A causa de la propaganda de Pompeyo, su protagonismo en el aplastamiento de la rebelión de los esclavos había sido minimizado, y su legítimo triunfo se había visto reducido a un desfile a pie. Craso llevaba años a la sombra de los éxitos militares de los otros dos. Y eso le daba muchísima rabia. Aunque la carrera de Pompeyo era insigne, también tenía una curiosa habilidad para arrogarse victorias. «En realidad fue Lúculo quien derrotó a Mitrídates y a Tigranes en Asia Menor —pensó Craso con amargura—, y no ese idiota de Pompeyo. No sucederá lo mismo en Partia. La gloria será mía. Toda.»
Empezó a reflexionar sobre Julio César, que también había empezado con buen pie al someter la Galia y Bélgica y, encima, se había hecho inmensamente rico. Por lo visto la ambición de César no tenía límite. Craso soltó un improperio. Había sido un error ayudar al joven noble con esos generosos préstamos. La táctica habitual de tener dominados a los hombres negándose a aceptar que le devolviesen el dinero que le debían había fracasado cuando César saldó su deuda con su seguridad característica, enviando una recua de muías a la casa de Craso poco antes de que éste partiese hacia Asia Menor. Los animales de carga transportaban cientos de bolsas de cuero que contenían el importe íntegro de la deuda pendiente, hasta el último sestercio. A Craso no le había quedado más remedio que aceptar. Frunció el ceño al pensar en cómo César, un hombre con la mitad de años que él, le había ganado en habilidad. Nunca más.
«Nadie podrá negar mi brillantez cuando caiga Seleucia —pensó Craso—. Me haré con el poder en Roma. Yo solo.»
Casio Longino, el más audaz de sus legados, clavó los tacones en los flancos del caballo y se puso a su lado. El rostro lleno de cicatrices del soldado denotaba preocupación.

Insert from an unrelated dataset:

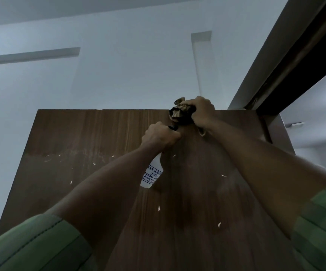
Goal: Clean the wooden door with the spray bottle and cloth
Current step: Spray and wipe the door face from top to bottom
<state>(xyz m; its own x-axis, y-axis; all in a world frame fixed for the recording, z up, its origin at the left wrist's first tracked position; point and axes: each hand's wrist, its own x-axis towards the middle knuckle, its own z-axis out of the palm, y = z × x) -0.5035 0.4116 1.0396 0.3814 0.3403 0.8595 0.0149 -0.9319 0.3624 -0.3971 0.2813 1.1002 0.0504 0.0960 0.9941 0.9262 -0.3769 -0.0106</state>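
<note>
Filling the lower middle of the head view, the wooden door (76, 153) is a dark brown panel with vertical grain, seen from below so that its straight top edge runs across the centre. Small pale flecks and scratches are scattered over its face, densest in a faint band toward 9 o'clock of the left hand. A darker, damp-looking patch spreads down the panel between the two forearms.

The cloth (181, 112) is a bunched, dark rag with tan striped folds, pressed against the door right at its top edge, at about 12 o'clock of the frame's centre. The right hand (202, 112) is clenched around it, knuckles toward the camera, with a scrap of the fabric hanging below the wrist.

Just beside it, at 7 o'clock of the cloth, the left hand (160, 136) grips the neck of the spray bottle (152, 172), fingers wrapped round the dark spray head. The bottle's white body hangs below the fist, tilted, carrying blue printed lettering only partly readable.

Both forearms rise from green sleeves (33, 245) at the bottom corners.

Behind the door stands a pale bluish-white wall (129, 71) with two shallow recesses, one horizontal at 10 o'clock and one vertical at 12 o'clock. The dark door frame (295, 61) slants up toward 2 o'clock.
</note>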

—¿Permiso para hablar, señor?
—¿Qué sucede? —Craso se esforzó por ser educado. La mayoría de los oficiales veteranos no tenía ni con mucho la experiencia de aquel hombre. Longino era un veterano de muchas guerras, desde las de la Galia hasta las del norte de África.
—Armenia, señor.
—Ya hemos hablado de eso, legado.
—Ya lo sé, general, pero…
—Para seguir la sugerencia de Artavasdes de marchar hacia el norte hasta las montañas armenias y después hacia el sur tardaríamos tres meses. —Craso sujetó las riendas con fuerza—. Sin embargo, por esta ruta tardaremos sólo cuatro semanas en llegar a Seleucia.
Longino se detuvo, meditando sus palabras.
—Es extraño que se negase a acompañarnos, ¿no le parece? El rey de Armenia ha demostrado ser un súbdito leal.
Un incómodo silencio llenó el ambiente, roto por los lejanos rebuznos de la recua de muías. Todos los oficiales sabían que a Craso no le gustaba recibir consejos.
—Se retiró en el momento en que le mencionamos la ruta que queríamos seguir —añadió Longino.